Fred Moten is a teacher and writer whose areas of study and practice include Black Literary, Aural and Visual Culture, Critical Theory, Performance Studies, and Poetry and Poetics. He is especially concerned with the social force and social origins of black expressive cultural practices. In particular, Moten is interested in the relation between insurgent social movement and experimental art, and has been preoccupied with understanding these fields of endeavour as indissolubly linked and irreducibly popular.
Over the last 25 years, Moten has addressed these concerns, by way of poetry and criticism, in a number of books, including “In the Break: The Aesthetics of the Black Radical Tradition” (University of Minnesota Press, 2003); Hughson’s Tavern” (Leon Works, 2009); “B. Jenkins” (Duke University Press, 2010); “The Feel Trio” (Letter Machine Editions, 2014); “The Little Edges” (Wesleyan University Press, 2015); “The Service Porch” (Letter Machine Editions, 2016); and “consent not to be a single being” (Duke University Press, 2017, 2018).

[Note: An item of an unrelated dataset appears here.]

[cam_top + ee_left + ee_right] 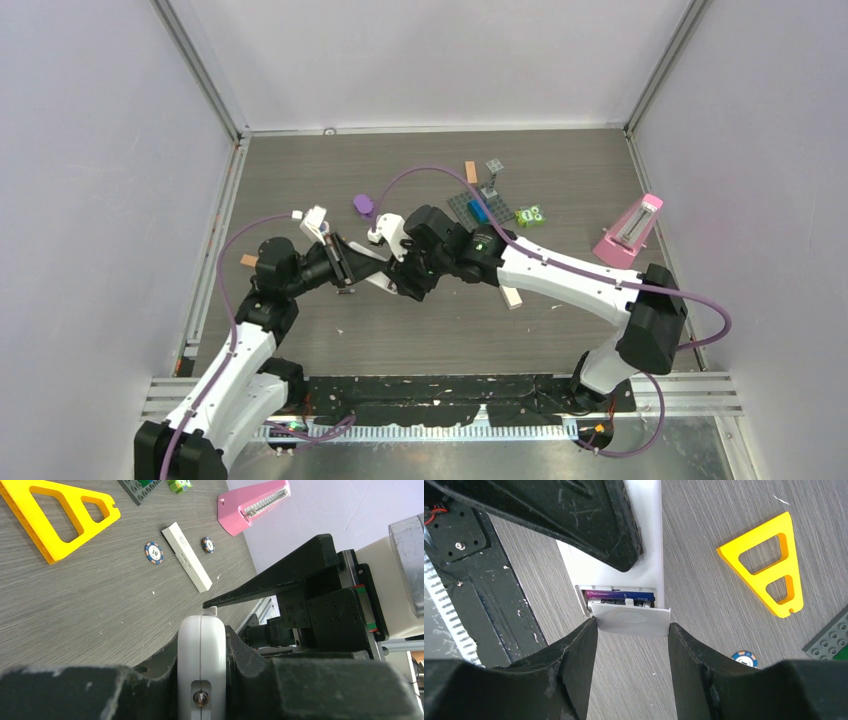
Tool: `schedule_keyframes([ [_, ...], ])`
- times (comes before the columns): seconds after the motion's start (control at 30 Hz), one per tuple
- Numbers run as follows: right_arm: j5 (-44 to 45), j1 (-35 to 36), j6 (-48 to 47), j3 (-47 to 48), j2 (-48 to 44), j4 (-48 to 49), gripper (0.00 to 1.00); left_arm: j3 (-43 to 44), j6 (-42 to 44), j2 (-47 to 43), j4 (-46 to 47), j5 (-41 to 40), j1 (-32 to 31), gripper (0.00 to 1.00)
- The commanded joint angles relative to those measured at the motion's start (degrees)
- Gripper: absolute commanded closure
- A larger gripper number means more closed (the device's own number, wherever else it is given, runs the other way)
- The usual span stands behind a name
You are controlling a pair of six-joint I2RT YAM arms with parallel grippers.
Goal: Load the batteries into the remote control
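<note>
The left gripper [200,650] clamps the remote [646,540]; right gripper [631,626] pinches its cover [630,619]; battery [619,595] lies across the remote.

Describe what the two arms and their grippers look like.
Both arms, left arm and right arm, have white links and black joints, each trailed by a purple cable. The fingers are black, wedge-shaped and scuffed. A green light glows on the right arm.

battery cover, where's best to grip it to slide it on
By its two side edges, coming in from the end of the remote: the battery cover is a thin flat plate lying on its back, as the right tool pinches it now.
</note>
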Motion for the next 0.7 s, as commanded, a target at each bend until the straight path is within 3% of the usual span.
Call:
schedule_keyframes([
  [0.0,1.65,0.83,-3.08,-1.61,-3.69,4.91,0.47,2.36,1.02,-1.66,0.8,0.97,-0.83,1.0],
  [0.67,2.48,3.15,-3.85,0.44,-0.85,3.49,0.48,2.57,2.66,-2.73,-2.06,-1.95,-0.83,1.0],
])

Moten is engaged in long-term collaborations with theorist Stefano Harney and artist Wu Tsang. With Harney, he is co-author of “The Undercommons: Fugitive Planning and Black Study” (Minor Compositions/Autonomedia, 2013) and “A Poetics of the Undercommons” (Sputnik and Fizzle, 2016), and with Tsang, “Who touched me?” (If I Can't Dance, I Don't Want to be Part of Your Revolution, 2016). Tsang and Moten are also co-workers in the project Gravitational Feel, iterations of which have been shown or performed at venues including If I Can't Dance I Don't Want To Be A Part of Your Revolution, Amsterdam, Netherlands; Tate Modern, London, United Kingdom; and the New Museum, New York. Moten has also collaborated with the artists and artist collectives Arika, Freethought, Andrea Geyer, Arthur Jafa, MPA, Ultra-red, and Suné Woods.
Moten lives in New York with his partner and long-term intellectual collaborator, Laura Harris, and their children, Lorenzo and Julian. He has served on the editorial boards of Callaloo, Discourse, American Quarterly, and Social Text; as a member of the Critical Theory Institute at the University of California, Irvine; on the board of directors of the Center for Lesbian and Gay Studies, City University of New York; and on the advisory board of Issues in Critical Investigation, Vanderbilt University. Moten received an A.B. from Harvard and a Ph.D. from the University of California, Berkeley. He teaches in the Department of Performance Studies at New York University.